Relaxing the prover hardware requirements for the next few years

Real-time proving has arrived

Last week, Succinct announced that they had achieved real time proving:

We should see this as an amazing success, and as the time the big bet Ethereum made on ZK is paying off.

Can we scale the L1 as much as we want now? Is anything possible? For good reasons, we started discussing the limits: Formalizing decentralization goals in the context of larger L1 gaslimits and 2020s-era tech – in short: Even in a world where most nodes can relax and only verify data availability and execution proofs, we want to make sure that the production of these don’t become singular choke points for the network and so we must keep some limits on how powerful we allow them to be. A good guideline is that if some people are still able to run them from home, it becomes hard to maintain a global ban.

There is one type of node that can’t really be distributed: A stateful node that remains able to follow the state and compute updated state roots (for example RPC, but also as part of the proving pipeline).
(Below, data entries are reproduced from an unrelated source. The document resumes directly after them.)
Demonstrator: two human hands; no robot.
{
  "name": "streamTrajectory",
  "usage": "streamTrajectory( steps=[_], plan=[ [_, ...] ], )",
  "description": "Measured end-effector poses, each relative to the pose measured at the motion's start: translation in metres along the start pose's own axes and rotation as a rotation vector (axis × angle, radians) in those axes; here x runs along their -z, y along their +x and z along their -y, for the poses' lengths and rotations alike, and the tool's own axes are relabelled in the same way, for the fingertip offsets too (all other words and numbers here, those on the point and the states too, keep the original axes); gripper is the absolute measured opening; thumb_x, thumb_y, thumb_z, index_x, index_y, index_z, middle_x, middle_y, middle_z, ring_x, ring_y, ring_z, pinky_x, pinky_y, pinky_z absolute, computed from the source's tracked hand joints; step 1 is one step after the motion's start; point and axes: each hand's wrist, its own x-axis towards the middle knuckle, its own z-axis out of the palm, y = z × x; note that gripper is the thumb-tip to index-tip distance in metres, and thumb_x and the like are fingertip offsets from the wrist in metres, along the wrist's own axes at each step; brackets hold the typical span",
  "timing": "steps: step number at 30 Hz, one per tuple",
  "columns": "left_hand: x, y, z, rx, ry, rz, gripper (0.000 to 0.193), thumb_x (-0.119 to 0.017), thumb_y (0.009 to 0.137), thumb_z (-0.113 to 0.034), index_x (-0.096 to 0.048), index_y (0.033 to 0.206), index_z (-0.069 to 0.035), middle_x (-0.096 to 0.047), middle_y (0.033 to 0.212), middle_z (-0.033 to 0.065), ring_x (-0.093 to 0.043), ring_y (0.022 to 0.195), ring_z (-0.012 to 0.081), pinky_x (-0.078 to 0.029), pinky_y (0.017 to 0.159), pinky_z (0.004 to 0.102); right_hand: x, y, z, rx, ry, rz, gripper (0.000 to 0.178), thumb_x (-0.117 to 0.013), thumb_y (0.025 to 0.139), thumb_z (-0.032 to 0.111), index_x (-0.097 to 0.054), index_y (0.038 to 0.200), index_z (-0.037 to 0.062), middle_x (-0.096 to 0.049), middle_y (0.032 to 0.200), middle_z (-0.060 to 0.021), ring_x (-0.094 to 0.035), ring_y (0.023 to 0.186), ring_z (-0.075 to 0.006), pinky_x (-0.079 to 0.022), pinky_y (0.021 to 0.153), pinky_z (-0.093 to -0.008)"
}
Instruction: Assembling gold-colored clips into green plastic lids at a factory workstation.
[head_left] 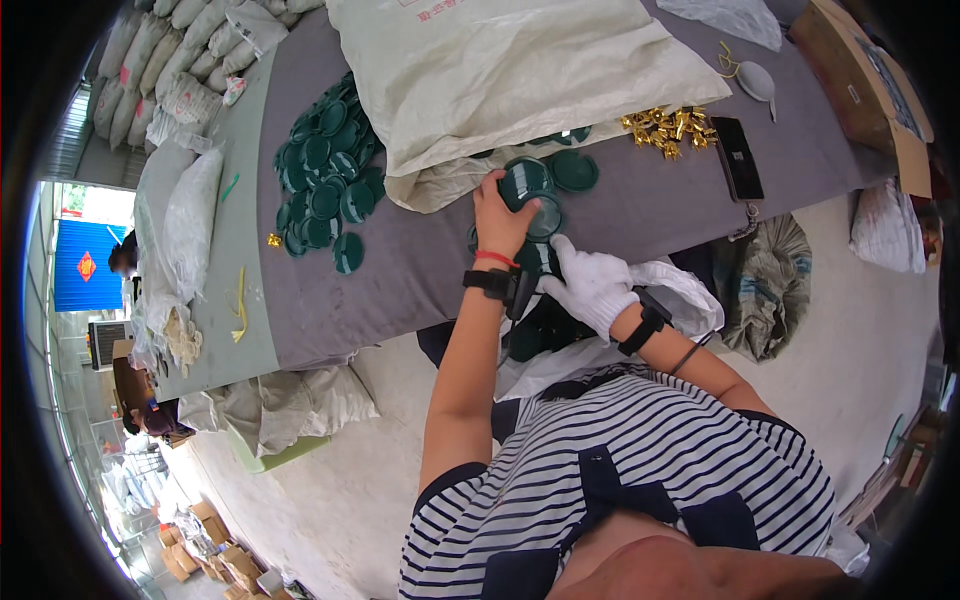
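Observation:
Bare, with a red cord at the wrist, my left hand (500, 218) is closed on a dark green round plastic lid (525, 180) at the table's front edge. A second lid (545, 217) with a paler face lies against its thumb. My right hand (595, 283), in a white knitted glove, has thumb and forefinger at either side of another green lid (536, 258), just below the left hand's lids. Its other fingers are partly hidden. One more green lid (575, 171) rests on the cloth to the right, by the mouth of a big off-white woven sack (500, 80).
A heap of green lids (325, 150) covers the table's left part. Gold-coloured small parts (668, 130), a black phone (738, 158) and a cardboard box (850, 80) are at the right. Below my hands hangs an open white bag (685, 285) with dark green pieces inside.

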Motion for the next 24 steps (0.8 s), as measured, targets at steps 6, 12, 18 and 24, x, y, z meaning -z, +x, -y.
streamTrajectory(
  steps=[6,12,18,24],
  plan=[
    [0.021,0.02,0.034,0.235,-0.544,-0.008,0.07,-0.086,0.073,-0.011,-0.038,0.124,-0.003,-0.061,0.106,0.0175,-0.064,0.089,0.0195,-0.054,0.073,0.0299,-0.002,0.018,0.004,-0.023,0.135,0.011,0.053,-0.063,0.088,0.047,-0.054,0.116,0.0032,-0.071,0.091,-0.019,-0.07,0.084,-0.0373,-0.055,0.074,-0.0467],
    [0.054,0.015,0.015,0.543,-0.921,-0.191,0.076,-0.082,0.079,-0.01,-0.03,0.134,-0.006,-0.057,0.118,0.0157,-0.064,0.096,0.0244,-0.056,0.073,0.0366,0.003,0.034,-0.031,-0.025,0.34,-0.123,0.044,-0.065,0.086,0.044,-0.06,0.101,0.0029,-0.071,0.088,-0.0172,-0.07,0.078,-0.0325,-0.054,0.073,-0.0414],
    [0.089,-0.045,0.027,0.49,-1.027,-0.237,0.072,-0.076,0.084,-0.004,-0.029,0.139,-0.009,-0.054,0.127,0.015,-0.06,0.106,0.0226,-0.052,0.084,0.0349,0.034,0.017,-0.051,-0.153,1.288,0.247,0.023,-0.068,0.089,0.027,-0.06,0.094,0.0058,-0.051,0.064,0.0029,-0.045,0.051,-0.005,-0.034,0.045,-0.0214],
    [0.11,-0.1,0.053,0.528,-0.845,-0.398,0.074,-0.078,0.084,-0.011,-0.03,0.14,-0.006,-0.054,0.127,0.0151,-0.06,0.107,0.0206,-0.049,0.09,0.0308,0.033,0.039,-0.092,-0.214,1.632,-0.203,0.023,-0.069,0.092,0.031,-0.058,0.088,0.0106,-0.054,0.064,0.0007,-0.047,0.047,-0.0078,-0.037,0.043,-0.0213]
  ],
)
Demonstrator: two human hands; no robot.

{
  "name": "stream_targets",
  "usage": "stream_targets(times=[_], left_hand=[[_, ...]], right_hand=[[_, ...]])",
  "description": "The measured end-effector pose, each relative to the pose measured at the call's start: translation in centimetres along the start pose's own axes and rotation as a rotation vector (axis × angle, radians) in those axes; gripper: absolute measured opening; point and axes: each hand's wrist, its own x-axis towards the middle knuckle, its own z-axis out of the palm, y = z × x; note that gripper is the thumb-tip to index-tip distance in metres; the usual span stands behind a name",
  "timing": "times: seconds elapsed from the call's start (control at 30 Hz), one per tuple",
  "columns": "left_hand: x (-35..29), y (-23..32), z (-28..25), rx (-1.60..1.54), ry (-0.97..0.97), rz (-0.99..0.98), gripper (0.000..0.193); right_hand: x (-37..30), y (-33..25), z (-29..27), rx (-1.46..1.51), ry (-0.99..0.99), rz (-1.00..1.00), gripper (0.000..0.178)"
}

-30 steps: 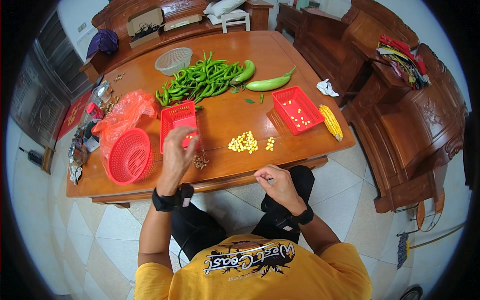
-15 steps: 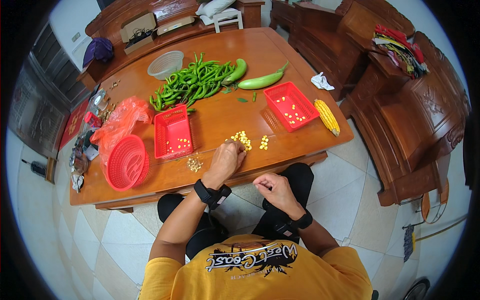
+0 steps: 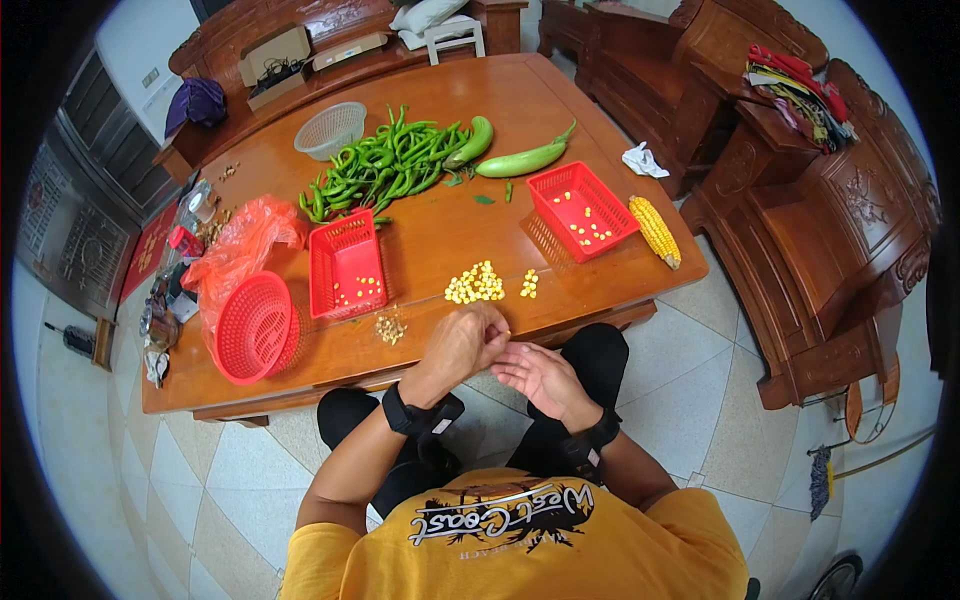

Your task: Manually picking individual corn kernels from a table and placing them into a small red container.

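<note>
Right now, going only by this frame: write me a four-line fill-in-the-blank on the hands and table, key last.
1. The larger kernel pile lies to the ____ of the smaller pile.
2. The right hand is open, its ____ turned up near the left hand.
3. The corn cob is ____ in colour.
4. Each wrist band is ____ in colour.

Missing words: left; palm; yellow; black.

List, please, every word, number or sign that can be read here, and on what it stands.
Yellow shirt: large white lettering over a dark print; readable, but not copied here.
Red panel, far left: marks too small to read.
Left wristband: pale label, too small to read.
</note>
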Motion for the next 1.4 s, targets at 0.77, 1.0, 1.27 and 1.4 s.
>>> stream_targets(times=[0.77,1.0,1.27,1.4], left_hand=[[-4.5,1.2,-1.2,-0.188,0.016,-0.012,0.012],[-4.8,0.8,-1.1,-0.227,0.019,-0.044,0.011],[-4.9,-0.2,-0.4,-0.334,-0.06,-0.075,0.014],[-5.1,-0.2,-0.4,-0.339,-0.069,-0.104,0.015]], right_hand=[[4.1,-17.1,0.5,-1.095,0.198,-0.91,0.021],[3.0,-15.0,2.5,-1.518,0.354,-0.952,0.018],[5.1,-8.3,0.6,-1.56,0.134,-0.811,0.019],[5.8,-7.7,0.4,-1.693,0.114,-0.847,0.022]])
Proving is a bit more interesting, because in principle it is highly parallelizable not just across a single machine but across globally distributed networks, even with limited bandwidth; think of just splitting a block into many miniblocks to prove them. However, there are calls to apply our limits directly to provers:

I think while these are good goals for the Ethereum network to have, we should “suspend” the strict decentralization limits for proving for the next few years. Provers have improved by many orders of magnitude over the last few years, with proving overhead improving from the trillions to just around a million today. We can expect several more orders of magnitude over the next few years (with @vbuterin believing it will ultimately be only a single digit overhead – almost a one million times improvement from today to go). This may take some years to materialize (and might ultimately depend on new types of hardware specialized in proving), but I suggest we should not repeat the mistake from the last few years: Let’s “suspend” the rules and be less strict about L1 provers for five years.
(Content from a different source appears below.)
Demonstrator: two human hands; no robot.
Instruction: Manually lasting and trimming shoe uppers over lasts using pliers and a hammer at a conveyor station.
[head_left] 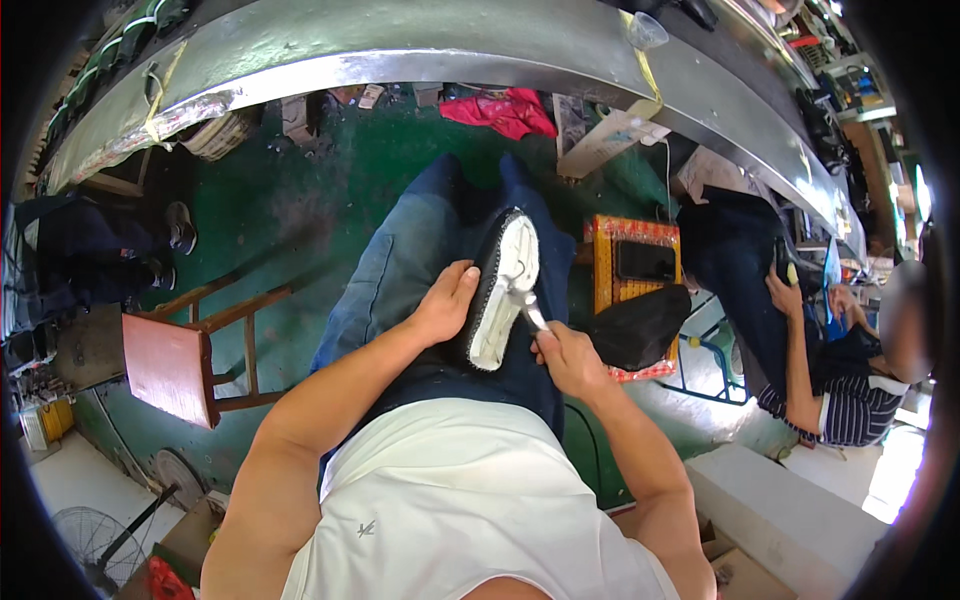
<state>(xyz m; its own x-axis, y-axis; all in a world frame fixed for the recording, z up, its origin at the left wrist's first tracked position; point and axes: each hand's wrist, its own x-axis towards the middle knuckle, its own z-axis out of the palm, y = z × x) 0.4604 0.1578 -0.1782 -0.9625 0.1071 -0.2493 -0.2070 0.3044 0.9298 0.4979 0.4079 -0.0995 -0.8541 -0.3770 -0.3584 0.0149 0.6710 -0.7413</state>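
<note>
A black shoe (487, 330) lies sole up across my lap, its toe end pointing away from me. Its underside is whitish, with a puckered black edge folded around it. My left hand (447, 303) is wrapped against the shoe's left side and holds it steady on my thighs. In my right hand (573, 362) is a hammer (534, 312), gripped by the handle. The metal head rests on or just over the middle of the white underside; I cannot tell whether they touch.
A metal-edged workbench (380, 70) spans the far side. On my right, an orange woven seat (610, 285) carries a phone (645, 261) and a black cloth item (640, 328). A co-worker (840, 390) sits beyond. A wooden stool (165, 370) and fan (95, 550) stand left.
</note>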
Why it’s ok to be more relaxed about proving

There are several good reasons why proving can be more relaxed than other parts of the stack:

1. Unlike other parts of the stack, scaling back does solve proving

One of the reasons we were always extremely careful about scaling the L1 was that there was “no going back” – yes you can lower the gas limit again, but the large state size and its downsides remain. However, there is no such “ratchet effect” for proving. If we scale to 3 gigagas, and a global regulatory attack on provers happens, we can go back to today’s gas limit, and even though the state has grown, this does not really affect proving (except for slightly larger state witnesses, but logarithmic growth is manageable in practice). The provers are not a very effective choke point.

In fact, we could design our consensus so that it locks in transactions before proving – the only thing the attack could do would be slowing down, a graceful degradation.

2. Proving can be ultra-parallelized

Should the vision of “single-digit overhead proving” not materialize, there are still other ways to make sure that we won’t have prover chokepoints. At the cost of stlightly increased latency, we can distribute proving across tens, hundreds or even thousands of machines. While it would not be a strict “one out of n” honesty assumption on these, it would still be an honest minority assumption.

Let’s not repeat our previous mistakes

Proving at scale is a huge win for Ethereum. It’s an industry that was bootstrapped both by many community investments and the rollup-centric roadmap. Not using these powers now that we have them would be our biggest mistake yet.

While we would probably be in a better place if we had decided on a moderate scaling L1 roadmap of ca. 10x in 2021, we understandably did not go for it: At the time, 10x did not seems to be enough of a factor to matter, and it wasn’t clear how to continue from there. Yet, we are paying dearly for this, as Ethereum would have probably stayed much more competitive over the last few years had it continued to make strong investments in L1 engineering.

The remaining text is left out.